When you’ve come up with a new invention, and you need some help developing it – whether it be the designing, prototyping, or manufacturing of the invention – you need to use an NDA.  Non-Disclosure Agreements are a crucial way to protect the secrecy of your invention.  If your invention is revealed to the public, you can lose the ability to patent your invention.

Companies are frequently nervous about being approached by an unsolicited inventor.  Large companies especially – worrying that they may have a similar product in R&D – will be concerned that they could be slapped with a lawsuit if they take a look at your invention, decline it, and then later produce something through their own independent R&D.  This happens more often than not – it is sometimes a technique used by small companies to grab money from a larger company.  Big companies’ solution to this problem is often just to refuse outside ideas completely.

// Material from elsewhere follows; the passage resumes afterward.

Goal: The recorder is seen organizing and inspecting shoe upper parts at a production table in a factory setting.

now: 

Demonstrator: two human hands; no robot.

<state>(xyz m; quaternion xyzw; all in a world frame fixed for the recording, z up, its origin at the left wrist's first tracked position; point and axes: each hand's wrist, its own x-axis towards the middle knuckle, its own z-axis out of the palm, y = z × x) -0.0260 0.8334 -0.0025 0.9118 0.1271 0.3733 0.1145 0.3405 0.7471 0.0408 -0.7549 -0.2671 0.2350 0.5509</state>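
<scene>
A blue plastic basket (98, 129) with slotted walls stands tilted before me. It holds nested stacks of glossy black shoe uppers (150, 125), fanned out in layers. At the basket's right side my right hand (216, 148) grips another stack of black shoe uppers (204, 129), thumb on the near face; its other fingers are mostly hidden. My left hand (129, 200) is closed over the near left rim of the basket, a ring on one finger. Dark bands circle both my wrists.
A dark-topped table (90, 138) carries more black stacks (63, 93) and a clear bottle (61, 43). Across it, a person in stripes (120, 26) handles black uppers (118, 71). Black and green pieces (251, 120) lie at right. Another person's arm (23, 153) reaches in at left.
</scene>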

However, if you are able to break through the no-solicitation barrier, get an NDA.  Find an attorney to draft one, or piece one together from forms online (and cross your fingers).  An NDA, at its most basic, should address what information is confidential and what is not.   It should address the binding power of the parties, how a dispute will be handled if one arises, attorney’s fees, jurisdiction, and what forms of relief might be available.  Other provisions may be added depending on the technology, the size of the company you’re approaching, and other factors.

If your invention is revealed to the public, you start a ticking clock that expires in one year.  After that year, you won’t be able to get a patent on your invention in the US.  In other countries, the rules vary; in most nations, any pre-patent-application disclosure can prevent you from patenting.  An NDA is one step, along with others, that will help secure your ability to get a patent.